• [EXERCISE BRIEF]: Write out nothing but the lines from the first line of the entries below through the line with "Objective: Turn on"; no pictures go in.
*** Opening SOURCE DATA ***
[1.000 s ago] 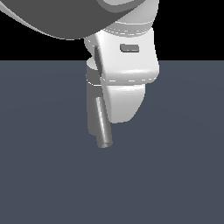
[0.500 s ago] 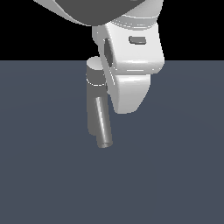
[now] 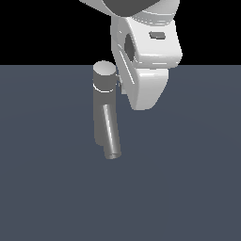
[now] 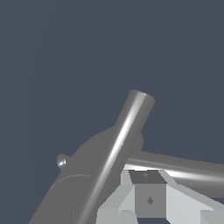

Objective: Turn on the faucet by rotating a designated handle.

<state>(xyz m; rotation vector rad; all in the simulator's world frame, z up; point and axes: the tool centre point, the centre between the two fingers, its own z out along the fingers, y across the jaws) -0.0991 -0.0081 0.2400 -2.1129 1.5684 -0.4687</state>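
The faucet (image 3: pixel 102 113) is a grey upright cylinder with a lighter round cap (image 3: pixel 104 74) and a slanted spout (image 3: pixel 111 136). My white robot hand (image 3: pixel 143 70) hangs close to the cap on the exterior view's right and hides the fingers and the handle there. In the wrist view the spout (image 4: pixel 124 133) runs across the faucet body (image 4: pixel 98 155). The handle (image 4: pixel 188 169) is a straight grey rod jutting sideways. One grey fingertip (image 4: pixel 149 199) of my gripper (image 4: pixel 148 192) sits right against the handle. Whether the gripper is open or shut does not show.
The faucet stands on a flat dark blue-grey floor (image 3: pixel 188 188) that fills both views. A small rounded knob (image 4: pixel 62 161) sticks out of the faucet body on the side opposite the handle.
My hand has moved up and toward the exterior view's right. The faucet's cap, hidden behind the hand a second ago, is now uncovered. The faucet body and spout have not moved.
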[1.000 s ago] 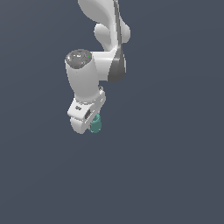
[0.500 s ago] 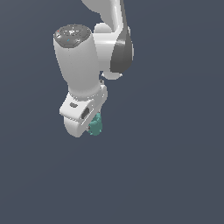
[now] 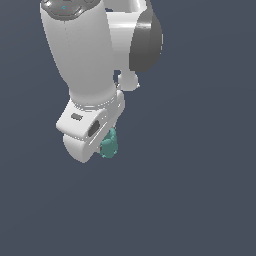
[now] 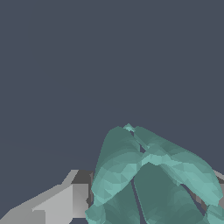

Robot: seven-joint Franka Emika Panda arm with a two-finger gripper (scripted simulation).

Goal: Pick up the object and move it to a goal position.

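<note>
Background: plain slate-grey field in both views, with no counter edge, floor line or goal marker to be made out. Item one: white robot arm [image 3: 80, 55], entering from the top of the exterior view and filling much of the upper half, with a dark grey joint cover on the exterior view's right. Item two: pincer [image 3: 102, 142], carried at the low end of the arm; its fingers are largely hidden behind the white hand body in the exterior view, and one pale grey finger [image 4: 61, 203] is seen in the wrist view, lying against the side of the load. Item three: object [image 3: 108, 144], small, teal-green, lumpy and lobed, far smaller than the hand; it is held at the tip of the pincer, which is closed on it, and it is seen clear of any surface. In the wrist view the object [image 4: 148, 179] fills the lower part of the picture and no target is shown beyond it. Step judged in hand: carriage of the held object toward the goal. Handling notes: the squeeze should be kept constant, since a lobed shape offers uneven contact and may be rolled out by a sudden turn; wrist rotation should be kept slight; speed should be eased before arrival; release is not advised until the goal position is confirmed.
</note>
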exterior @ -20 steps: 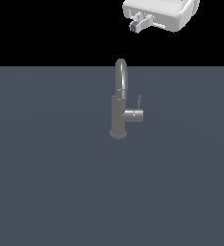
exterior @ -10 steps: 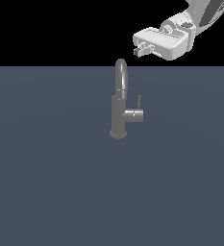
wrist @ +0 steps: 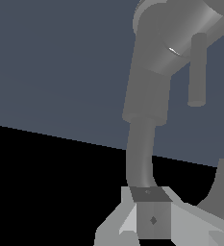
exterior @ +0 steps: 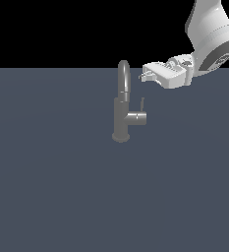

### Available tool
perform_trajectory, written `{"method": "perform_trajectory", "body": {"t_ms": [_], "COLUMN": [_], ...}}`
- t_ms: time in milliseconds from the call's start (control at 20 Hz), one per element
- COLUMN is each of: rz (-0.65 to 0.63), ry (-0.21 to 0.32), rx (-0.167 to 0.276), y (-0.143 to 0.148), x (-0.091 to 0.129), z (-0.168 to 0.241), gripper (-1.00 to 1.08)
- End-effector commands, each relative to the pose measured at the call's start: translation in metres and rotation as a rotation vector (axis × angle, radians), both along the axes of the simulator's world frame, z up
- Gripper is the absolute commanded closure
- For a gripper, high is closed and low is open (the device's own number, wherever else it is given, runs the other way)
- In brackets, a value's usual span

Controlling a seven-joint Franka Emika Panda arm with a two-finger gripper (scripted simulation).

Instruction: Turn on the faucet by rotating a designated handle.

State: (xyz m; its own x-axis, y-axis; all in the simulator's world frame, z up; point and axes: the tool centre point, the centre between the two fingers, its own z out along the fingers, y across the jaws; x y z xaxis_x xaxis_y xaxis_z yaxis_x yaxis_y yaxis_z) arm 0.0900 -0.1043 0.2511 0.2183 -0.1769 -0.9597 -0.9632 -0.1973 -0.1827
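Note:
The dull-grey faucet stands upright on the dark floor, its arched spout on top. The handle is a thin dark rod rising from the stubby side cylinder on the exterior view's right. My gripper hovers level with the spout's arch, just to its right and above the handle, touching neither. In the wrist view the faucet body, the handle and the spout lie ahead of the fingers, which appear pressed together with nothing between them.
The flat dark blue-grey floor stretches around the faucet. My white arm comes in from the exterior view's upper right.
My gripper has come down and moved toward the exterior view's left, from the upper edge to beside the spout's arch. The faucet and handle have not moved.

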Motion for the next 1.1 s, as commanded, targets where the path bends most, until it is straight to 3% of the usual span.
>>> {"method": "perform_trajectory", "body": {"t_ms": [0, 250, 500, 1050], "rz": [-0.047, -0.130, -0.186, -0.205], "ry": [0.046, 0.129, 0.185, 0.204], "rx": [0.047, 0.128, 0.183, 0.201], "y": [-0.003, -0.005, -0.005, -0.004], "x": [0.006, 0.012, 0.015, 0.011], "z": [-0.019, -0.056, -0.081, -0.090], "gripper": [1.08, 1.08, 1.08, 1.08]}}
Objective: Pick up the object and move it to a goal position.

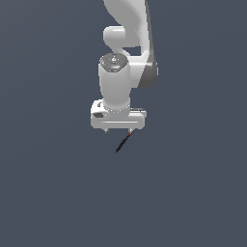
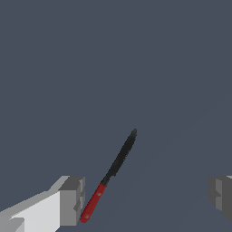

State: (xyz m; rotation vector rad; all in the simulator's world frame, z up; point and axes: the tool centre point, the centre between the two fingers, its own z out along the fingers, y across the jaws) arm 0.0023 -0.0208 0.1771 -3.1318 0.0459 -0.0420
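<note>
So the white Panda arm (image 1: 126, 43) comes down from the top of the exterior view with its wrist pointing straight down, and the pincer (image 1: 118, 130) sits at the bottom of it over a plain dark grey-blue surface (image 1: 48, 193). The task object looks like a tiny knife (image 1: 123, 143), black blade with a red handle, and in the exterior view it's just below the pincer's body, lying on a slant, with the red end up near the fingertip (image 1: 130, 130) on the exterior view's right and the black tip pointing down and toward the exterior view's left. It's way thinner than the pincer itself. The wrist view gives a better look: the two grey pads are spread far apart, one pad (image 2: 72, 199) at one edge of the picture and the other (image 2: 222, 197) at the opposite edge, with a big gap between them. The knife (image 2: 111, 174) isn't centred in that gap at all, its red handle end sits just beside the first pad, maybe touching it, I honestly can't tell, while the black blade angles away from the pincer into the open space between the fingers. The far pad is well apart from it. So nothing is being pinched right now, the pincer is wide open with the knife off to one side near one finger. Can't tell from either picture whether the knife is lying flat on the surface or the pincer is close above it.
</note>
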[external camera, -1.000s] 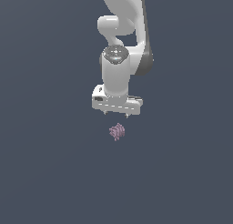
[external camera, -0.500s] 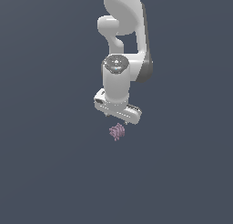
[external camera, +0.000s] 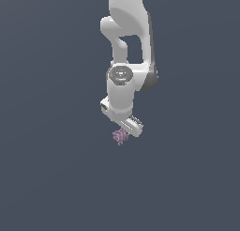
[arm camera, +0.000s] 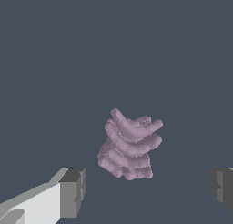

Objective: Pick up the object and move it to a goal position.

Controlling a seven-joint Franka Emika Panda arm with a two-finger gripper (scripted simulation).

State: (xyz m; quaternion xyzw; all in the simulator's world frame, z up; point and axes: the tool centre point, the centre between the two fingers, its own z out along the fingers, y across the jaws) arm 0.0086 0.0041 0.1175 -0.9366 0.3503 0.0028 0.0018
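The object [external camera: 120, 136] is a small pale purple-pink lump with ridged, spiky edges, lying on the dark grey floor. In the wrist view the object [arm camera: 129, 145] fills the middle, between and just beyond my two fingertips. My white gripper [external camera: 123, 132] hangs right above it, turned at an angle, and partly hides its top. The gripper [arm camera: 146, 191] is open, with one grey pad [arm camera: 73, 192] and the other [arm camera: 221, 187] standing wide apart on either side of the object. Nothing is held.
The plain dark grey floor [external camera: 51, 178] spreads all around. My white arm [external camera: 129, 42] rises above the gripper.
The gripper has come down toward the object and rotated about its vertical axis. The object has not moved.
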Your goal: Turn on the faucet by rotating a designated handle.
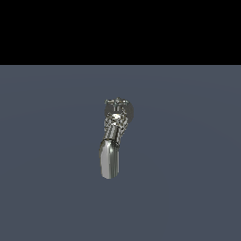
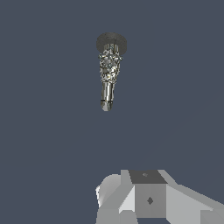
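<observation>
A metallic faucet (image 1: 113,136) stands on the grey floor in the middle of the exterior view. Its round base and small cross-shaped handle (image 1: 116,102) are at the far end, and a smooth spout (image 1: 109,162) reaches toward the camera. In the wrist view the faucet (image 2: 108,72) is small and far off, with its round base (image 2: 111,41) at one end and its spout tip (image 2: 106,105) at the other. No gripper fingers show in either view, and the arm is absent from the exterior view.
The flat grey floor (image 1: 188,164) surrounds the faucet. A white and grey blocky part of the robot (image 2: 148,199) shows at the edge of the wrist view, well apart from the faucet.
</observation>
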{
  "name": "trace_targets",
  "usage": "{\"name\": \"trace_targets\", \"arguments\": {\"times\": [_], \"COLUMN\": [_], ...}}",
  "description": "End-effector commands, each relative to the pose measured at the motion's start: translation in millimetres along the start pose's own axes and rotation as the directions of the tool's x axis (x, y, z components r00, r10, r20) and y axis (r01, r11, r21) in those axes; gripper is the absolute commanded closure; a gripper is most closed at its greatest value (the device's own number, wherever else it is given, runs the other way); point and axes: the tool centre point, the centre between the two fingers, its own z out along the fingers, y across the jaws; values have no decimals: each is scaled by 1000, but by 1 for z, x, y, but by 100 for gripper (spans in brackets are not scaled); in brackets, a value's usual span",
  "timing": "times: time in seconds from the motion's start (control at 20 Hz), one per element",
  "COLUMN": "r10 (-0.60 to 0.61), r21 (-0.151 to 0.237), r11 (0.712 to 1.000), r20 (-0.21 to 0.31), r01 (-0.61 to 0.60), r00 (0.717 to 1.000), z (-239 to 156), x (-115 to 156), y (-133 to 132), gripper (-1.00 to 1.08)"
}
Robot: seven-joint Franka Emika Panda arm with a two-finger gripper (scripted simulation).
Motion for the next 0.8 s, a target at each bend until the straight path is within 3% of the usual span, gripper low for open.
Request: {"name": "trace_targets", "arguments": {"times": [0.0,0.05,0.1,0.15,0.2,0.25,0.3,0.4,0.45,0.5,0.55,0.6,0.65,0.7,0.75], "r10": [25,-12,50,60,53,100,56,196,187,241,231,199,190,254,270], "r21": [17,-9,-45,-74,-87,-64,-92,-63,-30,-31,-42,-30,-54,-66,-47], "r11": [1000,1000,998,996,996,994,995,980,982,970,973,980,982,967,963], "r20": [69,130,159,145,184,190,210,214,231,227,203,219,192,200,209], "r01": [-26,14,-43,-50,-37,-90,-38,-187,-186,-240,-227,-197,-183,-246,-266], "r00": [997,991,986,988,982,977,976,957,955,944,951,955,963,946,940], "z": [33,54,72,76,105,117,137,148,167,177,179,197,201,217,231], "x": [2,-1,1,13,15,23,24,33,38,47,63,66,80,84,89], "y": [0,-3,6,12,1,12,-14,30,2,21,11,-9,-22,-4,-12], "gripper": [45,22,25,21,16,14,9,4,8,0,16,12,2,-11,-21]}}
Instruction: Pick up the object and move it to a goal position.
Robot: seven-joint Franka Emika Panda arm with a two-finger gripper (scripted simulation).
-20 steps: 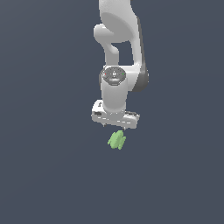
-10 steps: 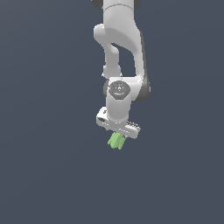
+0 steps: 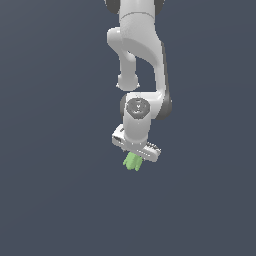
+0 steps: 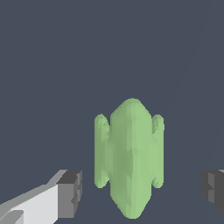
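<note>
The object is a small light-green ridged block lying on the dark floor. Only its lower part shows in the exterior view, below the white hand of my gripper. In the wrist view the object stands lengthwise between the two dark fingertips. A gap shows on each side of it, wider on one side. My gripper is open around the object and does not touch it. The arm reaches down from above, with the hand tilted slightly.
Only a plain dark grey floor surrounds the object. No goal marker, container or other object shows in either view.
The hand has come down over the green object and twisted slightly, so that it now covers the object's upper part. The object has stayed in place.
</note>
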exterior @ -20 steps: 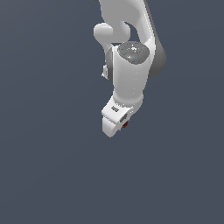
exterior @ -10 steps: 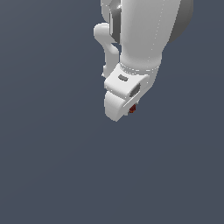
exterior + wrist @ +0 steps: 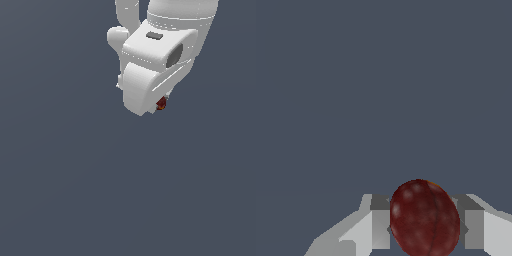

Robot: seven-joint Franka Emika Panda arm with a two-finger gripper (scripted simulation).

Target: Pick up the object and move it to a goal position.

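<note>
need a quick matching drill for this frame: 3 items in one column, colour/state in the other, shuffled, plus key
Items
1. object
2. gripper
3. backdrop behind the arm

Descriptions
A. plain slate grey, nothing on it in either view
B. dark red, roundish, with a hint of orange at its edge
C. white, with a finger on each side of the red lump, closed on it

Pairs: 1-B, 2-C, 3-A
</note>
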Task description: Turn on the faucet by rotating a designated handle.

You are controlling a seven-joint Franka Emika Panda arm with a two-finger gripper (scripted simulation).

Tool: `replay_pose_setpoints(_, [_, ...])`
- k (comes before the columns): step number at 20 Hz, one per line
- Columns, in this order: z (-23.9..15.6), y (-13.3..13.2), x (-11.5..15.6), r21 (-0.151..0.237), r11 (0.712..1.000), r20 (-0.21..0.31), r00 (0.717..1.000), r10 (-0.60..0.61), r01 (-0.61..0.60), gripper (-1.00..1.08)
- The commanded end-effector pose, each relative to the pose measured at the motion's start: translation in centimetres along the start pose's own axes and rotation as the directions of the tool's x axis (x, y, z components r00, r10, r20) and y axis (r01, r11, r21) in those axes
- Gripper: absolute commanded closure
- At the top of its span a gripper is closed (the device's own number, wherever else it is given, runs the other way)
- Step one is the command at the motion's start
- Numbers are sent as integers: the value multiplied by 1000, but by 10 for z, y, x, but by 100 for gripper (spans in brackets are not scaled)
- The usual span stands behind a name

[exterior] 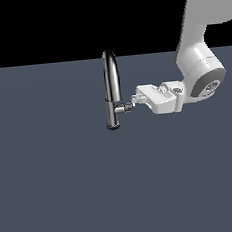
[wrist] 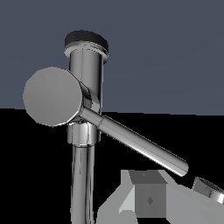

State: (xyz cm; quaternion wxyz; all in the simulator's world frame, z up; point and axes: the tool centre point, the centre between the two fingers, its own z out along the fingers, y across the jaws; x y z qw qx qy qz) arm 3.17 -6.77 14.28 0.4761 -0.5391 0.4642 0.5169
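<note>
The chrome faucet point(exterior: 112, 88) stands upright on the dark floor, its arched spout on top. It also shows close up in the wrist view point(wrist: 85, 70). The handle point(exterior: 124, 107) is a short stub on the body's side toward the exterior view's right. In the wrist view the stub's round end cap faces the camera and the thin lever point(wrist: 135, 141) slants away from it. My gripper point(exterior: 134, 99) lies level, just off the stub's end on the exterior view's right. In the wrist view the gripper point(wrist: 179, 192) has its fingers point(wrist: 148, 199) apart, with the lever's tip just over the gap and nothing held.
The white arm point(exterior: 197, 55) comes down from the exterior view's upper right. The flat dark grey floor point(exterior: 70, 192) spreads all around the faucet, with no other objects in sight.
</note>
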Motion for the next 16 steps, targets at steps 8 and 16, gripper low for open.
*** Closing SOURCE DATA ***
• [WRITTEN ANSWER]:
[1.000 s ago] 
[0.500 s ago] 
[now] 
[now] 

Objective: Turn on the faucet by rotating a designated handle.

This finishes the response to the exercise.